BOLTSSI is a statistical approach for detecting interaction effects among predict variables to response variables, which is often an crucial step in regression modeling of real data for various applications. Through this publicly available package, we provide a unified environment to carry out interaction pursuit using a simple sure screening procedure (SSI) to fully detect significant pure interactions between predict variables and the response variable in the high or ultra-high dimensional generalized linear regression models. Furthermore, we suggest to discretize continuous predict variables, and utilize the Boolean operation for the marginal likelihood estimates. The so-called ‘BOLTSSI’ procedure is proposed to accelerate the sure screening speed of the procedure.
To install the development version of BOLTSSIRR, it's easiest to use the 'devtools' package. Note that BOLTSSIRR depends on the 'Rcpp' and 'RcppArmadillo' package, which also requires appropriate setting of Rtools and Xcode for Windows and Mac OS/X, respectively.

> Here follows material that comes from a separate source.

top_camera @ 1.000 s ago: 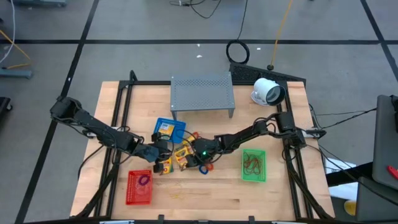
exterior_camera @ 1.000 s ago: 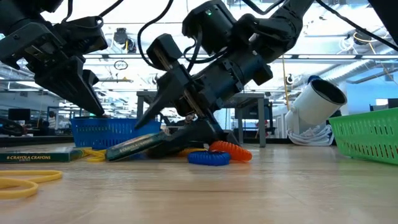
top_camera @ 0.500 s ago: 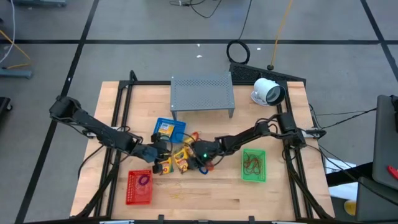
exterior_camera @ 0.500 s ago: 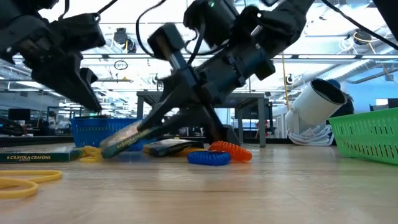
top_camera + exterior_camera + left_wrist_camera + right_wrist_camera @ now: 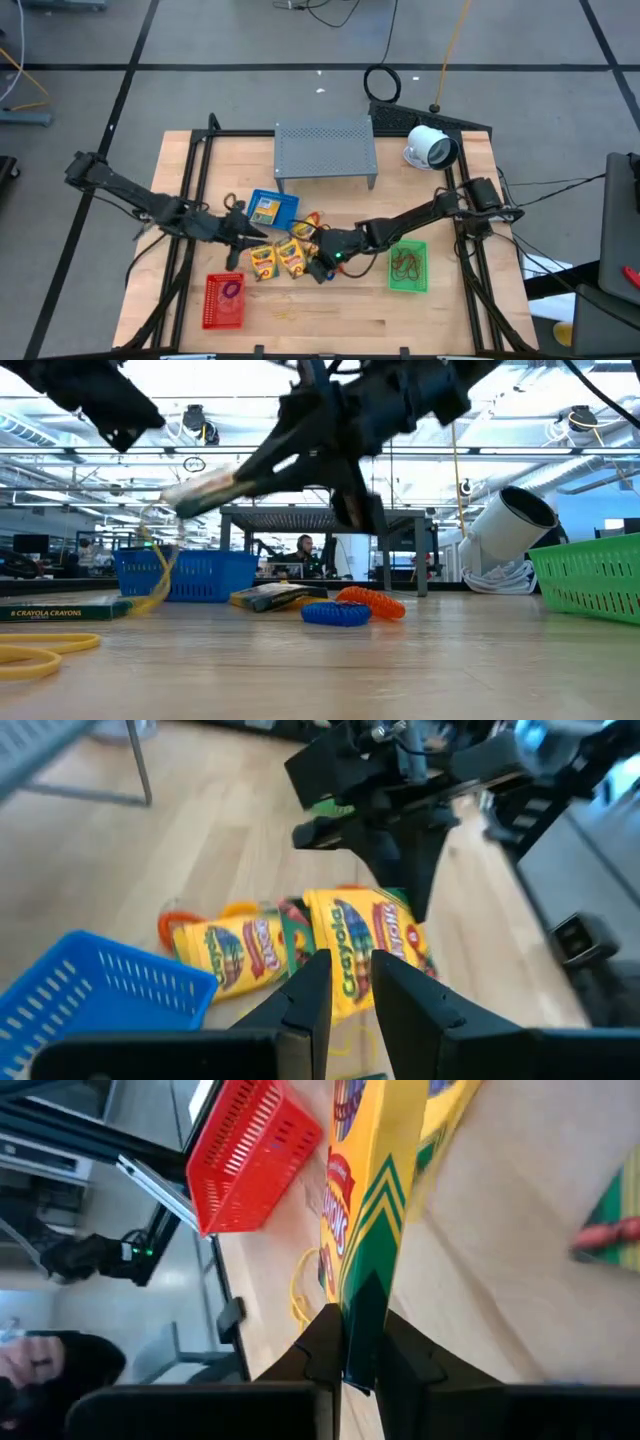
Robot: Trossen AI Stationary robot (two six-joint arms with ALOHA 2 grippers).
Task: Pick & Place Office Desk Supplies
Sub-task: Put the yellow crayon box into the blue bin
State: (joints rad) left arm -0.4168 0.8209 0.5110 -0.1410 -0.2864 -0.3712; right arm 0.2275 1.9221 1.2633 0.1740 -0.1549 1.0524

install.packages("devtools")
library(devtools)
install_github("daviddaigithub/BOLTSSIRR")
The file Package_BOLTSSI.pdf in inst/doc shows several examplex of how to use BOLTSSIRR package.
- Sure Independence Screening SSI and BOLTSSI for interaction screening.
library(BOLTSSIRR)
set.seed(0)
p=300;
n=100;
rho=0.5
H<-abs(outer(1:p,1:p,"-"))
covxx=rho^H
cholcov = chol(covxx)
x0 = matrix(rnorm(n*p), n, p)
x = x0%*%cholcov
#gaussian response
set.seed(0)
y=2*x[,1]+2*x[,8]+3*x[,1]*x[,8]+rnorm(n)
model1=BOLT_SSI(x,y)
head(model1)
#binary response
set.seed(40)
feta = 2*x[,1]+2*x[,8]+3*x[,1]*x[,8];
fprob = exp(feta)/(1+exp(feta))
y = rbinom(n, 1, fprob)
model2=BOLT_SSI(x,y)
head(model2)- Cross-validation for BOLT_SSI_RR
library(BOLTSSIRR)
set.seed(0)
p=300;
n=100;
rho=0.5;
H <- abs(outer(1:p,1:p,"-"));
covxx = rho^H
cholcov = chol(covxx)
x0 = matrix(rnorm(n*p), n, p)
x = x0%*%cholcov
#gaussian response
set.seed(0)
y=2*x[,1]+2*x[,8]+3*x[,1]*x[,8]+rnorm(n)
model3=CV_BOLT_SSI_RR(x,y,extra_pairs=p,nfold=5)
Lambdas=model3$lambdas
Beta=model3$beta
Lambda.min=model3$lambda_min
index.min=which(Lambdas==Lambda.min)
Pairs=t(matrix(model3$pairs,nrow = 2))
m=length(final_Beta)
main_index=which(final_Beta[1:p]!=0)
inter_index=which(final_Beta[(p+1):m]!=0)
final_inter_index=Pairs[inter_index,]
main_index
final_inter_indexThis R package is developed by Zhoumin, Mingwei Dai, Can Yang, Heng Peng, and maintained by Can Yang eeyangc@gmail.com.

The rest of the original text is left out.